The reader should set down exactly the lines from the one containing "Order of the" through the last line of the material, omitting every picture.

**EXERCISE DATA:**
--
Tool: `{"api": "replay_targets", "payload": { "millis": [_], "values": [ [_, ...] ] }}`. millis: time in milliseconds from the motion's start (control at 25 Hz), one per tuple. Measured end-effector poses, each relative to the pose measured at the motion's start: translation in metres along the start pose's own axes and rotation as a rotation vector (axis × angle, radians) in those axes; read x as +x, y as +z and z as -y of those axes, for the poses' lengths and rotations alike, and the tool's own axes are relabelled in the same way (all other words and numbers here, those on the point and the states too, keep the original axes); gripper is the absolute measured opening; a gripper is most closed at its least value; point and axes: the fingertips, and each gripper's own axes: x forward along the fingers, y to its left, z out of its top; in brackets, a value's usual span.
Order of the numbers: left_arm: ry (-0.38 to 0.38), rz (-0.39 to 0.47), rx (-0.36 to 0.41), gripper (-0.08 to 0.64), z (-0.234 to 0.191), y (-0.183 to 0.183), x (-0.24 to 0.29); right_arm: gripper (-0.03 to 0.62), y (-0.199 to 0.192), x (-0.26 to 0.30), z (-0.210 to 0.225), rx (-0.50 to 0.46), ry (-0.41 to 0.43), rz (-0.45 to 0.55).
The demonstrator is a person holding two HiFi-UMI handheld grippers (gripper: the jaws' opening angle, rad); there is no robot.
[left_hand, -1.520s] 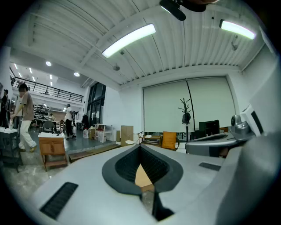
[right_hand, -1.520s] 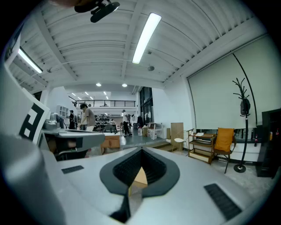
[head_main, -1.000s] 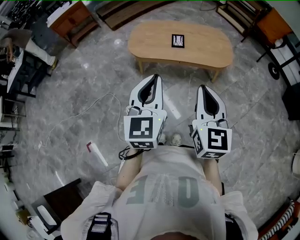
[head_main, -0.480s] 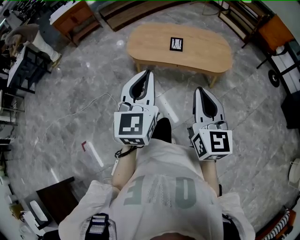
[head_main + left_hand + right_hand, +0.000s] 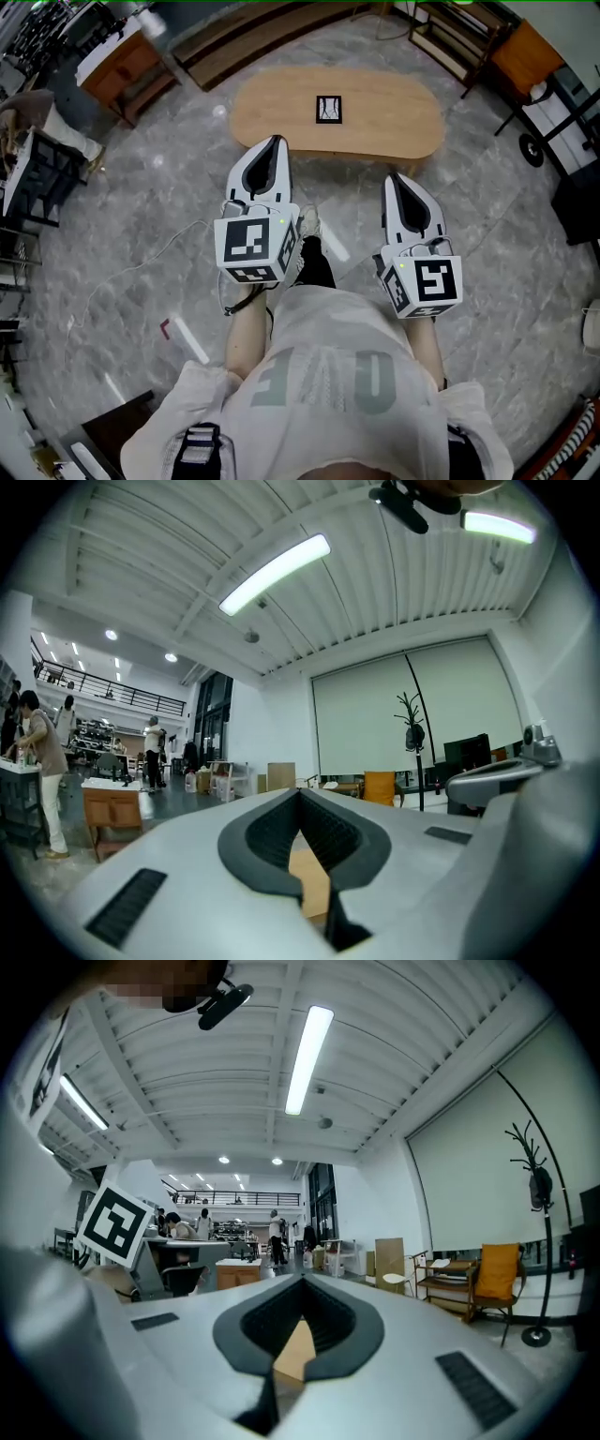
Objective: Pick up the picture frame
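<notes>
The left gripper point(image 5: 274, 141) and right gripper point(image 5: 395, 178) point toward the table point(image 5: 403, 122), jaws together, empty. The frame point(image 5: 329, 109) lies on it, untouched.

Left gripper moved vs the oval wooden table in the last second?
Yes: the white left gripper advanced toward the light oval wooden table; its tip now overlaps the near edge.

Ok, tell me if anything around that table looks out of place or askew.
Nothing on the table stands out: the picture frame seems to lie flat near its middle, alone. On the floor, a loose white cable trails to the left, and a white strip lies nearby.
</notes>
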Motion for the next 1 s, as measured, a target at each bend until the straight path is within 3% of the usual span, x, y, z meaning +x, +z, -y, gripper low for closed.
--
**PROBLEM SOLUTION:**
Order of the numbers: left_arm: ry (-0.38 to 0.38), rz (-0.39 to 0.47), rx (-0.36 to 0.41), gripper (-0.08 to 0.64), z (-0.234 to 0.191), y (-0.183 to 0.183), x (-0.24 to 0.29); right_arm: gripper (-0.03 to 0.62), y (-0.199 to 0.192), x (-0.26 to 0.30), z (-0.210 to 0.225), rx (-0.50 to 0.46), ry (-0.41 to 0.43), rz (-0.45 to 0.55).
The demonstrator is a person holding two HiFi-UMI handheld grippers (gripper: the jaws' opening angle, rad); there is no robot.
[left_hand, -1.520s] 
[right_hand, -1.520s] 
[head_main, -1.000s] 
[head_main, -0.480s] 
[head_main + left_hand + right_hand, +0.000s] 
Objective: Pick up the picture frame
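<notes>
The left gripper point(image 5: 274, 141) and right gripper point(image 5: 395, 178) point toward the table point(image 5: 403, 122), jaws together, empty. The frame point(image 5: 329, 109) lies on it, untouched.

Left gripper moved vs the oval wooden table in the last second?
Yes: the white left gripper advanced toward the light oval wooden table; its tip now overlaps the near edge.

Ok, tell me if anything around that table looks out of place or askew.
Nothing on the table stands out: the picture frame seems to lie flat near its middle, alone. On the floor, a loose white cable trails to the left, and a white strip lies nearby.
</notes>
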Motion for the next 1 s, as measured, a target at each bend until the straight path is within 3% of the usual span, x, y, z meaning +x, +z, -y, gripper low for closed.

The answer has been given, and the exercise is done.